Assigned task: Whenever a line in the listing contains "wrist", copy that line.

%%

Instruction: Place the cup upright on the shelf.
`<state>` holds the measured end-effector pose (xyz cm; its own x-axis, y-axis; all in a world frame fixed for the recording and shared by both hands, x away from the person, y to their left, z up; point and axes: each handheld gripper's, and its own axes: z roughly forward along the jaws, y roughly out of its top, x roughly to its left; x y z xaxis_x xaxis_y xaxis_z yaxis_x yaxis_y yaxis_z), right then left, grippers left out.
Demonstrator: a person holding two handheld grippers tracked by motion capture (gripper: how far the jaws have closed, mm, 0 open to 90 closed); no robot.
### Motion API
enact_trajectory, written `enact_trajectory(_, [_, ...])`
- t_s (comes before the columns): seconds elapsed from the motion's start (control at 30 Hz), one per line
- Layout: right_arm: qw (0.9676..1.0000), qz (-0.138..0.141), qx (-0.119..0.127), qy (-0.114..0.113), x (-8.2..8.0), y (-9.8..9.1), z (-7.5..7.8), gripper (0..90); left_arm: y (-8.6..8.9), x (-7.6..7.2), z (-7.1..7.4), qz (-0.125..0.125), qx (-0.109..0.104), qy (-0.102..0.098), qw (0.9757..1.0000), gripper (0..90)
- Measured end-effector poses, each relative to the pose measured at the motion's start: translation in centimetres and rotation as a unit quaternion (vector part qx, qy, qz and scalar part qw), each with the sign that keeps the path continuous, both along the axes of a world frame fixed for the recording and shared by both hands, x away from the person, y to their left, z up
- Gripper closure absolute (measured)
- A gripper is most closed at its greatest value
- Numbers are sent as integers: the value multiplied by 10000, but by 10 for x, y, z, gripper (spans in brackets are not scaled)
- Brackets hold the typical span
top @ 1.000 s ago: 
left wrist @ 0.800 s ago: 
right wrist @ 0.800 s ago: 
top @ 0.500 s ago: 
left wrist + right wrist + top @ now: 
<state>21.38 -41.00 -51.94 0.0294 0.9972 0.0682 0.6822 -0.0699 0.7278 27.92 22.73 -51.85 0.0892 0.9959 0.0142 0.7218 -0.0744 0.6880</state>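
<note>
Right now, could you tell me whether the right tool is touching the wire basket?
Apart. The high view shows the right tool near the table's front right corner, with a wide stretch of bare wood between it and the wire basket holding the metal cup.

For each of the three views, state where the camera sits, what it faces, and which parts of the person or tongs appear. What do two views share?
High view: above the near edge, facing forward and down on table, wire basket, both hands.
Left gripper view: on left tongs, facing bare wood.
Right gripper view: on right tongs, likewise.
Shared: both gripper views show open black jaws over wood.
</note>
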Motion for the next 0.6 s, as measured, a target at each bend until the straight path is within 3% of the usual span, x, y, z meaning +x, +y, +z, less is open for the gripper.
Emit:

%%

Response box:
left wrist @ 0.800 s ago: 
right wrist @ 0.800 s ago: 
left wrist + right wrist + top @ now: 

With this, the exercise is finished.